| WHAT THE EXERCISE ASKS |
Collect all lines containing the word "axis" from the data.

| DATA RECORDS |
= = = = = = =
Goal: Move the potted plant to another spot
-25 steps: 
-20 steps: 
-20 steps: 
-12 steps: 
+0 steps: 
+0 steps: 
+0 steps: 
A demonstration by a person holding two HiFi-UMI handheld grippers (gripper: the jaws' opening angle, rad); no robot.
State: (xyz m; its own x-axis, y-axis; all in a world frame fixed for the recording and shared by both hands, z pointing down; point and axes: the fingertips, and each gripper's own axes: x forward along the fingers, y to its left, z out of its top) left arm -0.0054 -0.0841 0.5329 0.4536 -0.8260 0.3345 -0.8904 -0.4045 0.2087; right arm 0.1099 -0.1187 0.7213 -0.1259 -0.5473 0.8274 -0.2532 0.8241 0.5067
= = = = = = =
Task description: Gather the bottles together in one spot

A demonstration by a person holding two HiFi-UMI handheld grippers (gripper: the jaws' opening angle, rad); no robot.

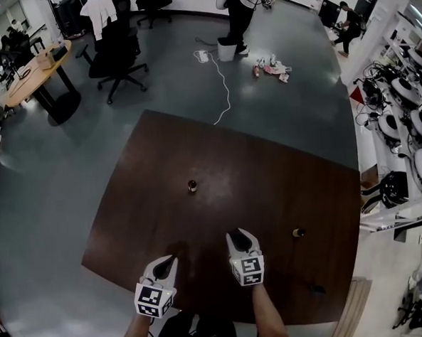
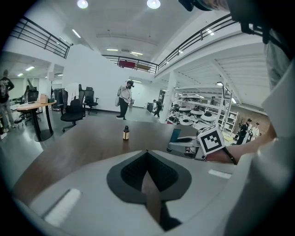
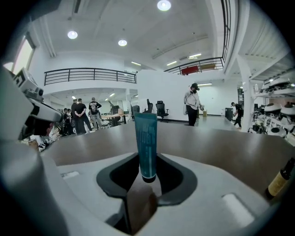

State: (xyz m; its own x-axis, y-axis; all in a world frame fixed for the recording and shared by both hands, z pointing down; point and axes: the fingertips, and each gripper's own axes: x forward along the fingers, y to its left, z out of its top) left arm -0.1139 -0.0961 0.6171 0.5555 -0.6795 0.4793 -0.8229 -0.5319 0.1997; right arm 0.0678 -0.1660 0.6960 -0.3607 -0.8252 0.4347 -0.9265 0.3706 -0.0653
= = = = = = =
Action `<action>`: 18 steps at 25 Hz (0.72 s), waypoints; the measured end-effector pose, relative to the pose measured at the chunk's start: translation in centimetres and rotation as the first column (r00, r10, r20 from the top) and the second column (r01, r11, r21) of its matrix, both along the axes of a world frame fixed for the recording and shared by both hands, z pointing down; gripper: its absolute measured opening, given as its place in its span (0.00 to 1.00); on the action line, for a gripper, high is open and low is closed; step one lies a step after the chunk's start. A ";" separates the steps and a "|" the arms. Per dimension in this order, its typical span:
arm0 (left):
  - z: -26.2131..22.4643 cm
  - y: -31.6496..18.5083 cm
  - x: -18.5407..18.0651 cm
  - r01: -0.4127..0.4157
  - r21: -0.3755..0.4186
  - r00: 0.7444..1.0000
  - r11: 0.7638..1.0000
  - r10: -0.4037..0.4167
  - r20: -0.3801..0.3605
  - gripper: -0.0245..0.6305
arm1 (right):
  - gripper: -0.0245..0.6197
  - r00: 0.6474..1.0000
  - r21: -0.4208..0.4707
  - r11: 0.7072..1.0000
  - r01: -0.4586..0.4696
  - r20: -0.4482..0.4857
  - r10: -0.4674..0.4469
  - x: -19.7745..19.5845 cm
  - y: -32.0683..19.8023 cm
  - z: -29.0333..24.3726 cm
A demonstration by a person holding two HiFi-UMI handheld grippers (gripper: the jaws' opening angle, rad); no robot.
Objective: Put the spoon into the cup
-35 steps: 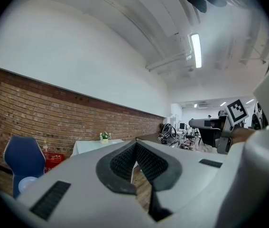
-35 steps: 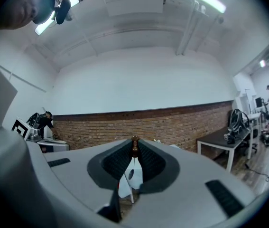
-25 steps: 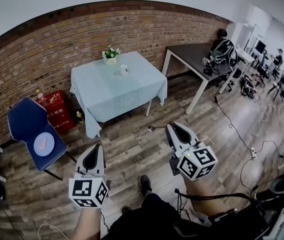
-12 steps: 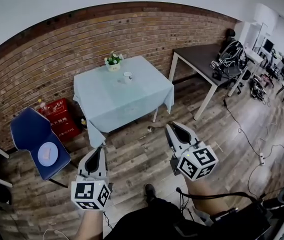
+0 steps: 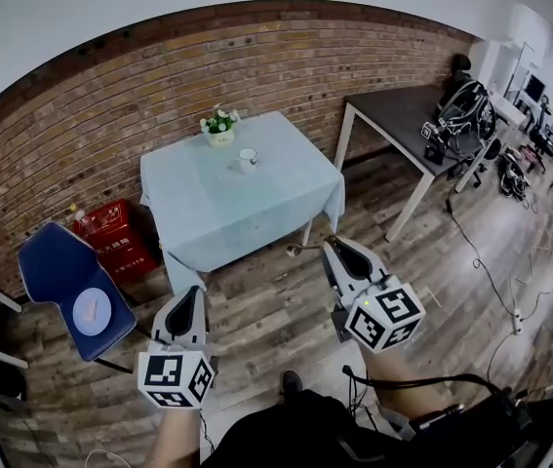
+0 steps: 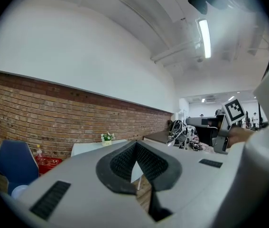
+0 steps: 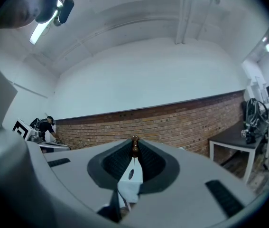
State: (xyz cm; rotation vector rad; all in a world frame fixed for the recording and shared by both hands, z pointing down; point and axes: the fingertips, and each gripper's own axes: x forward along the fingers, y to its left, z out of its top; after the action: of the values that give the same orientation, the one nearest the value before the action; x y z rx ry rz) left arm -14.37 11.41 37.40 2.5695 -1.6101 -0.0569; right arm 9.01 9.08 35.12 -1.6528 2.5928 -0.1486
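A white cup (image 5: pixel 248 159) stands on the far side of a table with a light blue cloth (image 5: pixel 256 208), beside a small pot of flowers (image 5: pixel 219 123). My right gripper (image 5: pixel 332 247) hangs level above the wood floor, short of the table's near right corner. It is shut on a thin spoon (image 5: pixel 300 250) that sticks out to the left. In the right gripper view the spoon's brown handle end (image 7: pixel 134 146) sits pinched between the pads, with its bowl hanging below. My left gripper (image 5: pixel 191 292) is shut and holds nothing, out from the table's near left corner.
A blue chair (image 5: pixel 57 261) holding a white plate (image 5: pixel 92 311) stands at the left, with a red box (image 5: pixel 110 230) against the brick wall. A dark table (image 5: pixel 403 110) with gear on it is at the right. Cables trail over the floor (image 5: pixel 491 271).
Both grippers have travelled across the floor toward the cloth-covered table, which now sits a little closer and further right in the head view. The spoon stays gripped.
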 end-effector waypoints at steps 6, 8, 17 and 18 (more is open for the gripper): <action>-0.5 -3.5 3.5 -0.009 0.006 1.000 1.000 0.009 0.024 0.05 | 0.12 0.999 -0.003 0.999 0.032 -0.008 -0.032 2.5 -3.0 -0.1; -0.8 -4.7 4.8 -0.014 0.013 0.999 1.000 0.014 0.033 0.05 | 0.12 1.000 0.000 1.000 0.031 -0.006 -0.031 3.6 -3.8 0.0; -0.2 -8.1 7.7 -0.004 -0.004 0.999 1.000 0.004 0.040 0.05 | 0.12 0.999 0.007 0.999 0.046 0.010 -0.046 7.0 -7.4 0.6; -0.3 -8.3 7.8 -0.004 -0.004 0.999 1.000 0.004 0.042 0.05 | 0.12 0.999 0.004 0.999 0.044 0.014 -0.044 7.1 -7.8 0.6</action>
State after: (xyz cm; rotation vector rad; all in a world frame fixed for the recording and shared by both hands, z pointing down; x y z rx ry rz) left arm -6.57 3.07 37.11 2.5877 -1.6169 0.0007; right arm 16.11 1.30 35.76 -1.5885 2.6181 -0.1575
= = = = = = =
| ANSWER |
State: (xyz m; its own x-axis, y-axis; all in a world frame fixed for the recording and shared by both hands, z pointing down; point and axes: the fingertips, and each gripper's own axes: x forward along the fingers, y to its left, z out of its top) left arm -0.0054 -0.0841 0.5329 0.4536 -0.8260 0.3345 -0.8904 -0.4045 0.2087; right arm 0.1099 -0.1187 0.7213 -0.1259 -0.5473 0.8274 -0.2532 0.8241 0.5067
State: (xyz m; its own x-axis, y-axis; all in a world frame fixed for the recording and shared by both hands, z pointing down; point and axes: the fingertips, and each gripper's own axes: x forward along the fingers, y to its left, z out of its top) left arm -0.1139 -0.0961 0.6171 0.5555 -0.6795 0.4793 -0.8229 -0.5319 0.1997; right arm 0.0678 -0.1660 0.6960 -0.3607 -0.8252 0.4347 -0.9265 0.3706 -0.0653

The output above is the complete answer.